DIRECTIONS
From the entries below, retype only the lines from the one with "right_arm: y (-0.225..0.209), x" through the one with "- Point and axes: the", exactly as written.

[SUPPLIED RECORDS — start]

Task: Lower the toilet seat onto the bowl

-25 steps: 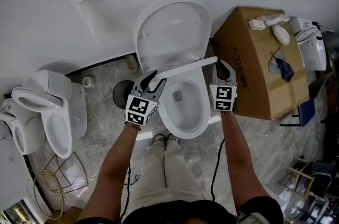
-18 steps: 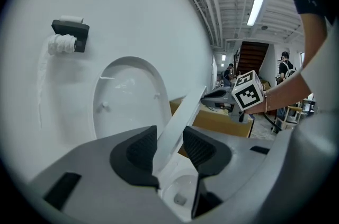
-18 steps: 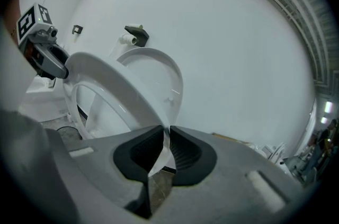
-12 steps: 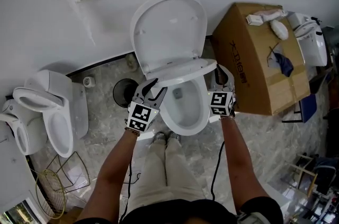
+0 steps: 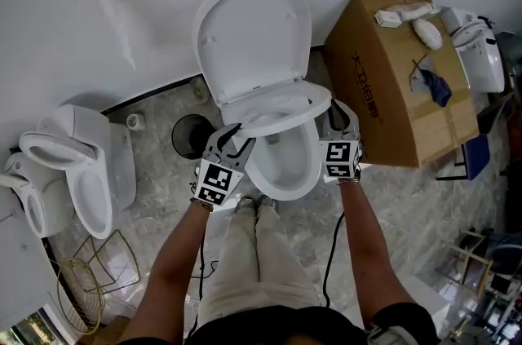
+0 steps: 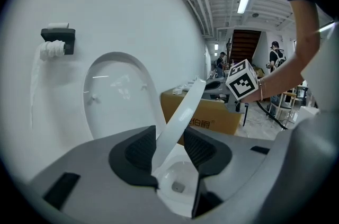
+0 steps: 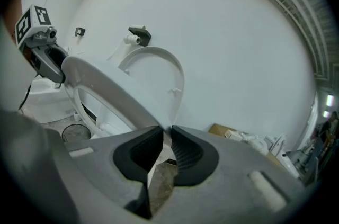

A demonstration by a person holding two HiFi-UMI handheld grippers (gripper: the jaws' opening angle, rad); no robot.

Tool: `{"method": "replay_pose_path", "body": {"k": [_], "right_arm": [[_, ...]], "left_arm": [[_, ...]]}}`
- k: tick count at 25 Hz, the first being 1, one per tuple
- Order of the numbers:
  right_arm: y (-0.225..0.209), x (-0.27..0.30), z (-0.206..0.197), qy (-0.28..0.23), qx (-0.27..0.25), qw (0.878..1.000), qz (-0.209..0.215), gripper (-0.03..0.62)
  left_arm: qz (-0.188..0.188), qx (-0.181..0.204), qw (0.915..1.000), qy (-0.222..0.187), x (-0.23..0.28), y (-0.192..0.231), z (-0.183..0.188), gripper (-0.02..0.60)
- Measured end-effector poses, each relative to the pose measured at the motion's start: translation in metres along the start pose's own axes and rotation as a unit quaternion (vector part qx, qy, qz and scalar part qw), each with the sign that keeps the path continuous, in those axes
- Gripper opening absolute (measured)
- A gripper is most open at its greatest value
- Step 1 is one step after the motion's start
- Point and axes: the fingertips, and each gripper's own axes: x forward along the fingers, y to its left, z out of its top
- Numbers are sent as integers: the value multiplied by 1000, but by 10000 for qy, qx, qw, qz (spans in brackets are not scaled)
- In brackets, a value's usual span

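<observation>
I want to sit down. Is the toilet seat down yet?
Not yet. Done: the left gripper and right gripper each grip a side of the toilet seat. In hand: it hangs tilted above the bowl. Left: lay it flat on the bowl.

Grey tongs (image 5: pixel 235 133) carry black-and-white marker cubes (image 5: pixel 216 180); trousers (image 5: pixel 257 254) seemingly beige.

White ring-shaped toilet seat (image 5: pixel 314 103), glossy plastic, hinged at the back and tilted partway down, front edge raised clear of the rim, not yet resting on it. Below it, white ceramic bowl (image 5: pixel 281 193), oval, open, standing on a grey marbled floor close to the white wall; small pool of water and dark drain opening visible at the bottom
</observation>
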Motion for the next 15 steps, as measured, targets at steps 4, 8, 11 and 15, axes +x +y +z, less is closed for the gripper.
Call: {"method": "replay_pose_path", "body": {"k": [4,8,11,15], "right_arm": [[5,-12,-12,10,269,9996,13,49],[8,-22,-25,3,478,9989,-10,51],[9,-29,-33,-13,585,9983,-45,51],[13,-36,-46,28,737,9972,-77,52]], "left_arm": [[65,104,9999,7,-5,-13,-11,161],[144,256,9996,-27,-8,-25,-20,163],[166,378,9991,22,-10,-32,-28,163],[168,506,9986,43,-12,-43,-38,164]]}}
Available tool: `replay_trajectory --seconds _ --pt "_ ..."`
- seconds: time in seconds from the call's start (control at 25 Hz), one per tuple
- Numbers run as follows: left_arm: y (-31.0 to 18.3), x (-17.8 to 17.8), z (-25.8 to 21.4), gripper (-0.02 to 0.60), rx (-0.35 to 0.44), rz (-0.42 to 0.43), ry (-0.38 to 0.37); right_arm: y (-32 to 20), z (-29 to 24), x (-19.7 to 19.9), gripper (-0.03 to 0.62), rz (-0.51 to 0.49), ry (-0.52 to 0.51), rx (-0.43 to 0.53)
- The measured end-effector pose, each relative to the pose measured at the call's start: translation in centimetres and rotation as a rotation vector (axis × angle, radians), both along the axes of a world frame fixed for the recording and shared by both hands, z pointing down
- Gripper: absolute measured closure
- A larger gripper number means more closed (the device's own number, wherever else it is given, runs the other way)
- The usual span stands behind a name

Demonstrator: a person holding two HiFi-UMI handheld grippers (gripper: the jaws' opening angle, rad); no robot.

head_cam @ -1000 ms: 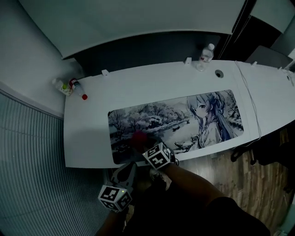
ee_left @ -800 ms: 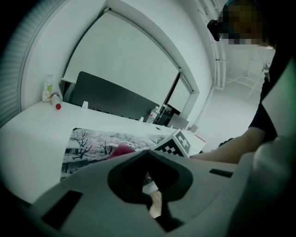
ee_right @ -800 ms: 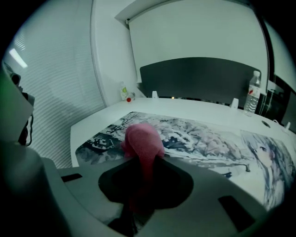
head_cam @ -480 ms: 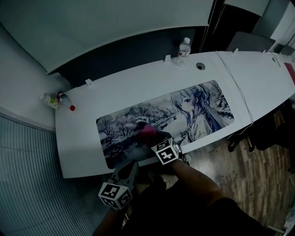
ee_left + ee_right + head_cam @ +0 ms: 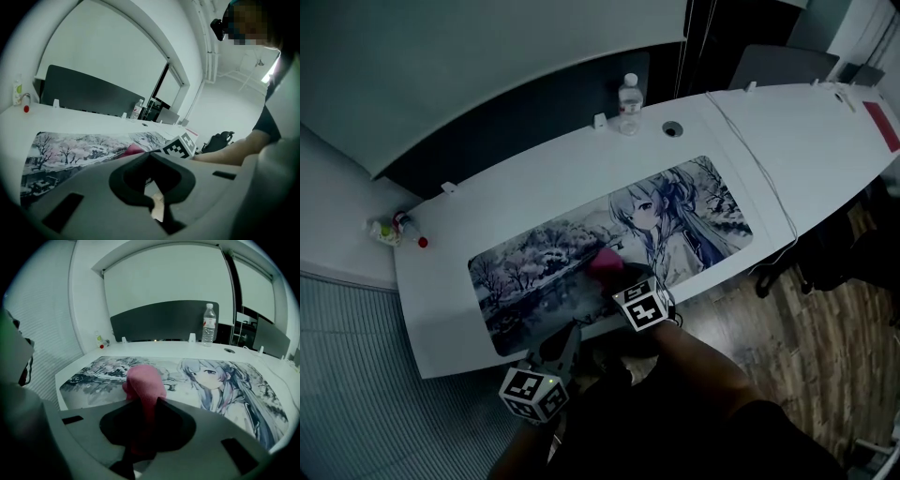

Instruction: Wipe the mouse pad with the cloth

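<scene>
A long mouse pad [image 5: 553, 253] printed with a winter scene and an anime girl lies along the white desk [image 5: 441, 309]. My right gripper [image 5: 614, 272] is shut on a pink cloth [image 5: 605, 262], which rests on the pad near its front edge, left of the girl's figure. In the right gripper view the pink cloth [image 5: 144, 384] bulges out between the jaws over the mouse pad [image 5: 220, 390]. My left gripper [image 5: 558, 352] hangs off the desk's near edge, below the pad, jaws shut with nothing between them [image 5: 151, 164]. The cloth [image 5: 136, 150] shows beyond it.
A water bottle [image 5: 629, 97] stands at the desk's far edge beside a cable hole [image 5: 672, 128]. Small bottles [image 5: 389, 228] sit at the far left corner. A white cable [image 5: 769, 202] runs past the pad's right end. A dark partition [image 5: 159, 319] backs the desk. Wood floor lies at right.
My right gripper has carried the pink cloth to the right along the pad's front part, from the tree scene toward the girl's figure. The left gripper has stayed off the desk edge.
</scene>
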State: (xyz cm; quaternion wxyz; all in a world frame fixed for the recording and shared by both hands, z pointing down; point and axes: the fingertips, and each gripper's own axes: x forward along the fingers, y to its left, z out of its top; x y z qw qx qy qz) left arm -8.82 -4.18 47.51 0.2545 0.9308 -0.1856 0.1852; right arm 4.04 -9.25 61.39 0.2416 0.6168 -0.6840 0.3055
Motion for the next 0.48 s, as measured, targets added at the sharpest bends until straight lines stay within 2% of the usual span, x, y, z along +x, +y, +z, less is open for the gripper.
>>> replay_trajectory --seconds 0.48 --pt "1.7 7.7 -0.1 0.577 -0.006 0.072 -0.011 3.3 0.0 10.5 0.511 0.124 -0.002 0.001"
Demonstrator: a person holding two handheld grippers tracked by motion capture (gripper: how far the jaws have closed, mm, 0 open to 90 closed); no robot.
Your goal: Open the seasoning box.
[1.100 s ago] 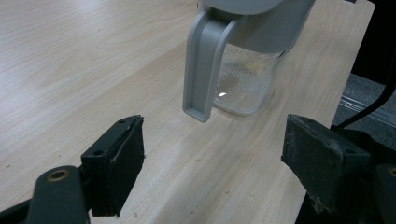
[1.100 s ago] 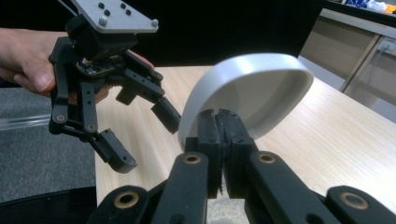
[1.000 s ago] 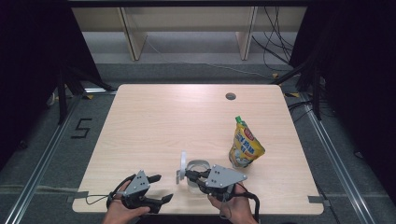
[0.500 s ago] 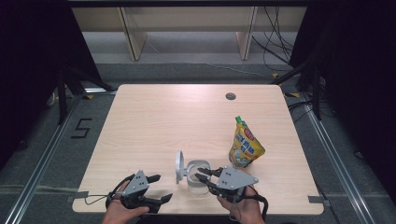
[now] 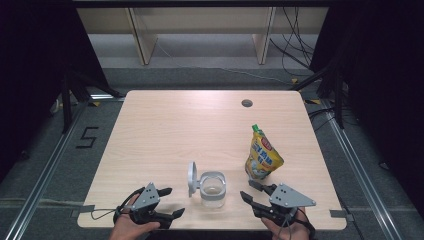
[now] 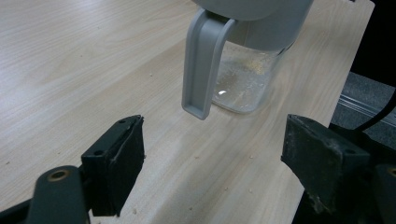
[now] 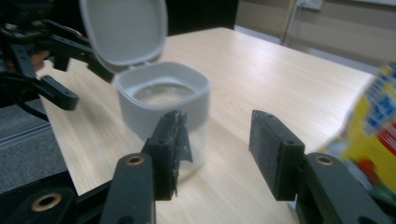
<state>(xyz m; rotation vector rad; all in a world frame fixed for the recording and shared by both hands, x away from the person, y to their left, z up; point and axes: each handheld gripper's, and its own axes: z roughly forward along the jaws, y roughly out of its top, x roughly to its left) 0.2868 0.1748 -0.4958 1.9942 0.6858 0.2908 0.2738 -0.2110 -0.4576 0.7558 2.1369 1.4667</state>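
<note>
A clear jar [image 5: 212, 189] with a grey rim stands near the table's front edge, its hinged grey lid [image 5: 191, 176] flipped up on the left side. My left gripper [image 5: 172, 201] rests open just left of the jar, jaws wide apart and holding nothing [image 6: 215, 158]. My right gripper [image 5: 246, 189] sits to the right of the jar and is apart from it. Its jaws have just been opening and nothing is between them [image 7: 217, 149]. A yellow pouch [image 5: 263, 155] with a green cap stands upright just beyond the right gripper.
The wooden table [image 5: 190, 125] has a round cable hole [image 5: 246, 103] at the back right. Small crumbs lie on the table near the jar [image 6: 247, 70]. Pale shelving stands behind the table, and metal rails run along the floor on both sides.
My right gripper has moved away from the jar to the right, and its jaws have opened. The left gripper and the jar have stayed put.
</note>
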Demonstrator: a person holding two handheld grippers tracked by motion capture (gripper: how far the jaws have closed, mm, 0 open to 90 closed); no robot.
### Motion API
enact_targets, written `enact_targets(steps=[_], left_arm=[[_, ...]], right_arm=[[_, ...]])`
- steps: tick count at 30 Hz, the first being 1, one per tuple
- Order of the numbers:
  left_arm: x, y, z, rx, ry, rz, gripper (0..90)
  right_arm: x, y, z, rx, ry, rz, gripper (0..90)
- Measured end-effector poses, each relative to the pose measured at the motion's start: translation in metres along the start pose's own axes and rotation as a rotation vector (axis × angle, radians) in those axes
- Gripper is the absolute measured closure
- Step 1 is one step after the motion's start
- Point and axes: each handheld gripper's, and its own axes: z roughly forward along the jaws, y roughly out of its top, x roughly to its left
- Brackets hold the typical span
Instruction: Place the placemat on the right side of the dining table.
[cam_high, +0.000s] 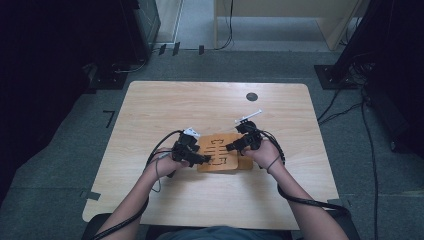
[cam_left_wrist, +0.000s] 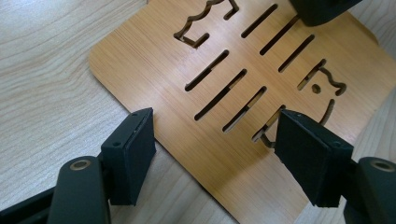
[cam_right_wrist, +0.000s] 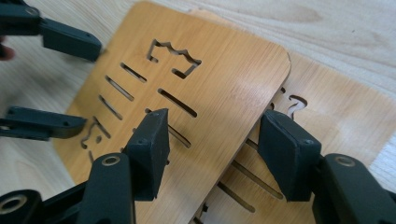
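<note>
slotted board (cam_high: 220, 152) lies flat, slots running across table (cam_high: 150, 107).

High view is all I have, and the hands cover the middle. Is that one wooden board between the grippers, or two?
Observer: Two. The right gripper view shows an upper board lying askew on a lower board.
Operator: Is the right gripper shut on anything?
Observer: No. The right gripper is open, one jaw over the upper board, the other over the lower board.
Operator: And the left?
Observer: The left gripper is open too, jaws apart across the upper board's edge.
</note>
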Motion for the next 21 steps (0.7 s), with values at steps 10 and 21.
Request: enact_targets(steps=[10, 21], left_arm=[[0.000, 0.001, 0.001, -0.007, -0.094, -0.052, 28.1], [0.003, 0.005, -0.003, -0.060, -0.181, -0.091, 29.6]], right_arm=[[0.015, 0.010, -0.031, -0.016, 0.013, 0.007, 44.3], [0.054, 0.023, -0.064, -0.037, 0.025, -0.132, 44.0]])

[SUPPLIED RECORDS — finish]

RESULT OF THE TASK
  right_arm: y (-0.225..0.209), x (-0.27..0.30), z (-0.206..0.197), qy (-0.28..0.23), qx (-0.27..0.25), qw (0.878..1.000), qz (-0.209..0.215), gripper (-0.03..0.62)
  left_arm: qz (-0.188..0.188), qx (-0.181..0.204), qw (0.915..1.000), qy (-0.222..0.187), x (-0.23..0.28), y (-0.192..0.231), z (-0.183..0.188), gripper (-0.02..0.60)
- Measured end-effector poses, each relative to the pose measured at the motion's start: translation in metres along the start pose's own axes and rotation as a unit quaternion (vector part qx, qy, qz and scalar part qw), each with the sign that keeps the path continuous, in those axes
- Gripper opening absolute (measured)
- A gripper is most open at its greatest value
- Step 1 is one step after the motion's start
- Point and axes: the fingertips, and each gripper's own axes: x forward along the fingers, y to its left, z out of its top

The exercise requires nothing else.